### PROBLEM STATEMENT
Starting at the first line of the listing below, retype each line up to and including the one that contains "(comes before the". Leave pictures out.

### GIVEN RECORDS
*** Block opens ***
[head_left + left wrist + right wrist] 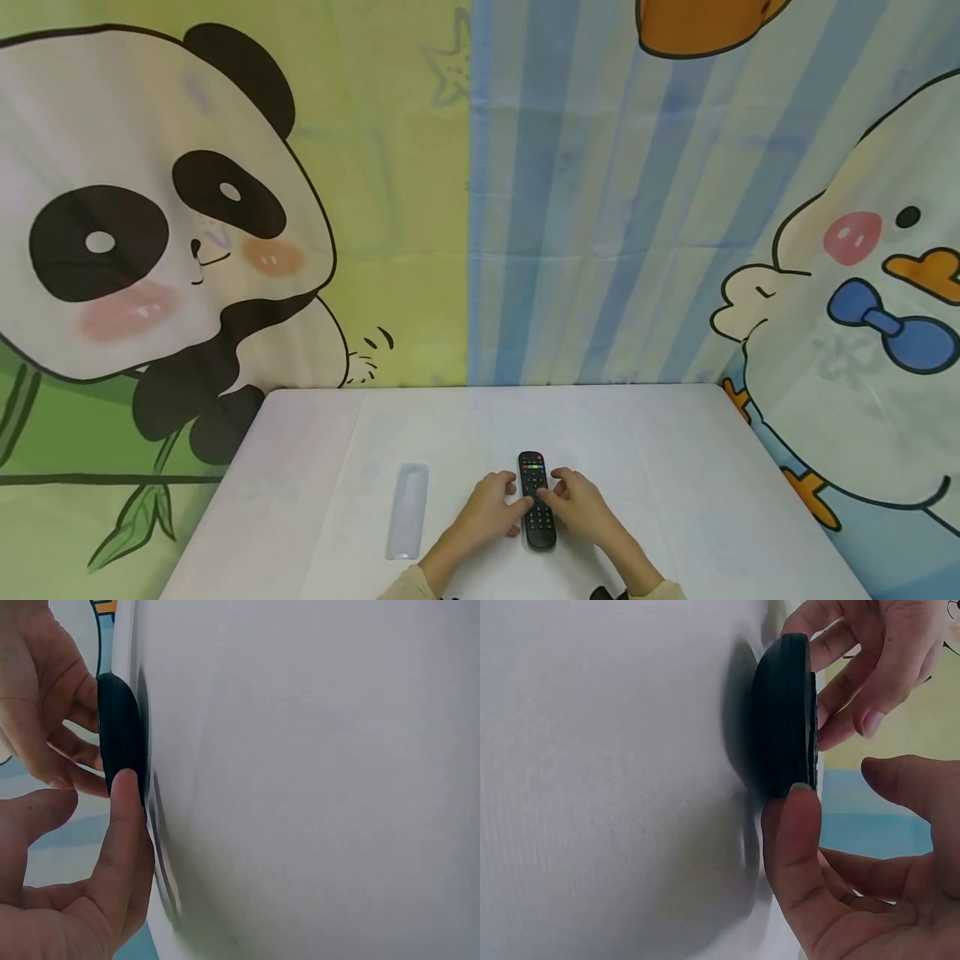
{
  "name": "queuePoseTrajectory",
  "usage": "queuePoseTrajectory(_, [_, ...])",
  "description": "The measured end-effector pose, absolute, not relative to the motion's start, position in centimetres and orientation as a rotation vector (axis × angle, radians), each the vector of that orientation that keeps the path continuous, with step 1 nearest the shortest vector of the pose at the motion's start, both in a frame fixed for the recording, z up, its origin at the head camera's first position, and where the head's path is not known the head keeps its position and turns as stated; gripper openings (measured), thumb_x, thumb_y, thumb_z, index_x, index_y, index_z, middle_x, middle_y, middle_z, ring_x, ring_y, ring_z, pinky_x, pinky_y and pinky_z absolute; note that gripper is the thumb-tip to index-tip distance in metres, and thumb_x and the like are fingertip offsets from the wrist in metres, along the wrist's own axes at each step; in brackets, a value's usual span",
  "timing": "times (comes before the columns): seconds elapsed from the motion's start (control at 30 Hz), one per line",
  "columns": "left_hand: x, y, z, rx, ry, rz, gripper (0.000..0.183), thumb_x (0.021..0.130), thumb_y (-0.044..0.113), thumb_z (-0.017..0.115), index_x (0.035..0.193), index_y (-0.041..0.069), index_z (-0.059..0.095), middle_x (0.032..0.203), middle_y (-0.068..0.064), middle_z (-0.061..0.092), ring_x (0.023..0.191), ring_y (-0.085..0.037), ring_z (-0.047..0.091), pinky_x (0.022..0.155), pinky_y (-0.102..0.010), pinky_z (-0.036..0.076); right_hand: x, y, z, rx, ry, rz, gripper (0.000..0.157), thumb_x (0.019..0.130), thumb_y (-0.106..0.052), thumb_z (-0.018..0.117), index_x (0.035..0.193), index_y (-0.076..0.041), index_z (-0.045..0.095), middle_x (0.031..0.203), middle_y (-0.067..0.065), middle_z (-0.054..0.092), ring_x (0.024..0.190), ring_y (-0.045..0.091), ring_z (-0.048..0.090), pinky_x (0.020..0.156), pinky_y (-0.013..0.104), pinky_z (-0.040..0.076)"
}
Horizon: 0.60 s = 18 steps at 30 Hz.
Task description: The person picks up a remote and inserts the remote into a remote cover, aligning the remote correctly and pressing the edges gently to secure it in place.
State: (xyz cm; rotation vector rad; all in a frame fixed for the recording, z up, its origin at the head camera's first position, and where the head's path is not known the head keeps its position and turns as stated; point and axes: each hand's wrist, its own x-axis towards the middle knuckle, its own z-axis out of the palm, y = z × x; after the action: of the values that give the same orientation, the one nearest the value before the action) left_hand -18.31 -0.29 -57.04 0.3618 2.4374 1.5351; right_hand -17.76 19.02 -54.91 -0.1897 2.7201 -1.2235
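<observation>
A black remote control [537,500] lies lengthwise near the front middle of the table, its buttons facing up. My left hand [487,507] is at its left side and my right hand [581,504] at its right. In the head view both thumbs overlap the button face. The wrist views show each thumb standing off from the remote. In the left wrist view, the straight fingers of the left hand [97,892] reach its dark side. Fingertips of the right hand [832,892] meet the remote's edge [780,720] in the right wrist view.
A clear, long plastic sleeve or tray [407,511] lies on the white table [660,467], left of the left hand. Behind the table hangs a cloth backdrop [405,208] with cartoon animals. A small dark object [606,592] shows at the bottom edge by the right forearm.
</observation>
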Motion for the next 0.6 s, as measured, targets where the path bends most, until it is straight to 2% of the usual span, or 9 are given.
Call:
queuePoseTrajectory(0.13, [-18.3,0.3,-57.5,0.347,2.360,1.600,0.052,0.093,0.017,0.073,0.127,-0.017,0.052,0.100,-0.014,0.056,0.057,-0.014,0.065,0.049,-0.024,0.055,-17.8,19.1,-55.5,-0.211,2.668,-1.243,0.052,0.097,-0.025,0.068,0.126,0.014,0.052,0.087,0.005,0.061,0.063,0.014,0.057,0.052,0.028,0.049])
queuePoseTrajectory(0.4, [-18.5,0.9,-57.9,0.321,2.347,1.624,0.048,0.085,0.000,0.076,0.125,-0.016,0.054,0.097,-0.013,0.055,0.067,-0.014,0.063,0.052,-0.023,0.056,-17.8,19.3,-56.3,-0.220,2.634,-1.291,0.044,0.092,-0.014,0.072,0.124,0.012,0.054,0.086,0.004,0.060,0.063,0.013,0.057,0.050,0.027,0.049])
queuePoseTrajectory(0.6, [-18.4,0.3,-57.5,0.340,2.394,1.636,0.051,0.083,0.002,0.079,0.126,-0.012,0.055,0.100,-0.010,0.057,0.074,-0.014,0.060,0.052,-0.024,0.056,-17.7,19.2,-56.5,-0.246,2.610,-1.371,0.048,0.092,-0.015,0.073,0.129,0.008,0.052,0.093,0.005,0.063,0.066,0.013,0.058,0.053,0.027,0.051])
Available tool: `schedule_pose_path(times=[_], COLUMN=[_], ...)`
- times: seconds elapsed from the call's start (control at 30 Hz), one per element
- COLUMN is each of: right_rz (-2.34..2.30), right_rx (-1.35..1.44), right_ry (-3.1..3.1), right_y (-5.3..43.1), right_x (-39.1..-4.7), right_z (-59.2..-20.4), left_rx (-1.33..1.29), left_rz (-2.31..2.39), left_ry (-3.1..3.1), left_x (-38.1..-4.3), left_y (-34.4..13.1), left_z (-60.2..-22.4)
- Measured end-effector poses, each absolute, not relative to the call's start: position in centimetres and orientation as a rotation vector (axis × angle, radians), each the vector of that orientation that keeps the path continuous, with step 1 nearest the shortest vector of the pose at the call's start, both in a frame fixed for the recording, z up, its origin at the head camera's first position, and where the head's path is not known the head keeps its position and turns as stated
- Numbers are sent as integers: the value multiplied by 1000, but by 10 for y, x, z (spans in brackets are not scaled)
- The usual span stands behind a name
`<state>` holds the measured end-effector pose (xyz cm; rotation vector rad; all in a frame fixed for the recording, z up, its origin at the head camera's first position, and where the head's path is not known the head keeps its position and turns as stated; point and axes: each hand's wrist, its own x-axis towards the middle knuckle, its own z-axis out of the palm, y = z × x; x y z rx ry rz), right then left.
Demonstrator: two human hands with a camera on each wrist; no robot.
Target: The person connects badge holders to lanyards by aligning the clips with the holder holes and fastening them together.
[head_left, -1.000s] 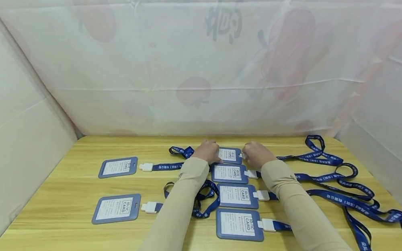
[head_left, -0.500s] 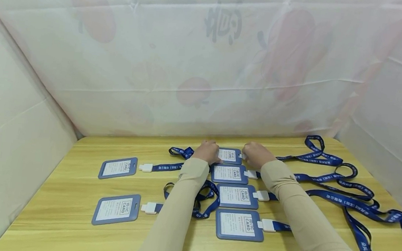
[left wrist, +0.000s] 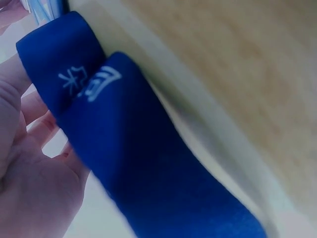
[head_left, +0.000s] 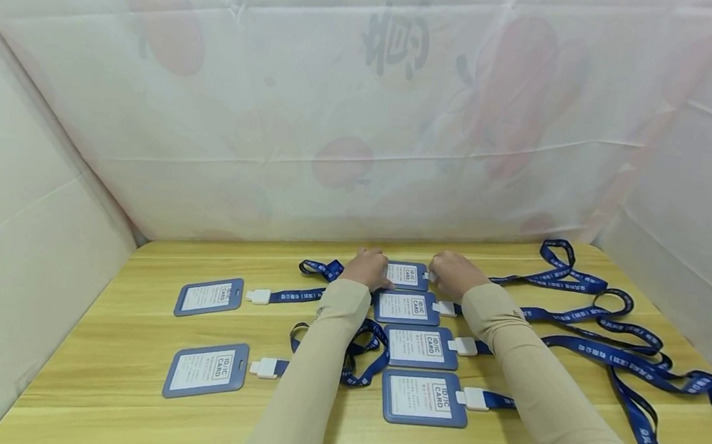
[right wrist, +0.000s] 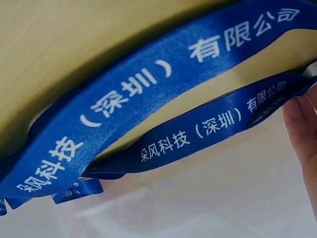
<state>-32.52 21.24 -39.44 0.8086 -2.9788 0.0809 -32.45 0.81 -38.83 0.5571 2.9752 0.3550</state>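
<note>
At the back of the table, my left hand (head_left: 366, 267) grips the left edge of the farthest blue badge holder (head_left: 407, 275), which has a white ID/IC card in it. My right hand (head_left: 456, 273) pinches the white clip (head_left: 431, 276) at that holder's slotted end. From under the right hand, its blue lanyard (head_left: 540, 277) runs off to the right. The left wrist view has a blue lanyard strap (left wrist: 143, 144) in front of the left palm (left wrist: 39, 193). In the right wrist view, printed straps (right wrist: 213, 119) lead toward the right fingers (right wrist: 299, 129).
Nearer me lie a second badge holder (head_left: 408, 307), a third (head_left: 421, 347) and a fourth (head_left: 424, 399), clips at their right ends. Two more holders, upper (head_left: 209, 297) and lower (head_left: 206, 370), lie left, beside clipped lanyards. A white curtain (head_left: 265, 99) stands behind the table (head_left: 115, 313).
</note>
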Motion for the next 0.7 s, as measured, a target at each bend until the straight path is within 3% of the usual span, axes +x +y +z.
schedule_pose_path(times=[0.7], right_rz=[99], right_rx=[767], right_ry=[-3011], right_y=[211], right_x=[-324], right_z=[-394], left_rx=[569], left_rz=[340], left_ry=[2967], left_x=[-323], left_y=[8], left_z=[-386])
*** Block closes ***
### FINISHED TASK
[head_left + left wrist + right wrist] 
{
  "name": "queuePoseTrajectory",
  "usage": "queuePoseTrajectory(_, [_, ...])",
  "description": "The measured end-effector pose, absolute, not relative to the motion's start, position in centimetres and orientation as a rotation vector (axis × angle, radians), each the vector of that orientation that keeps the path continuous, with step 1 nearest the shortest vector of the pose at the motion's start, both in a frame fixed for the recording, z up, its origin at the head camera's first position, and where the head's path is not known the head keeps its position and turns as stated; gripper openings (measured), thumb_x, thumb_y, thumb_z, index_x, index_y, index_z, middle_x, middle_y, middle_z, ring_x, ring_y, ring_z, pinky_x, pinky_y and pinky_z absolute; note that gripper is the thumb-tip to index-tip distance in metres, and thumb_x and the like are fingertip offsets from the wrist in metres, along the wrist's own axes at each step; in brackets, a value's usual span",
  "timing": "times (comes before the columns): seconds elapsed from the motion's start (control at 30 Hz), one per line",

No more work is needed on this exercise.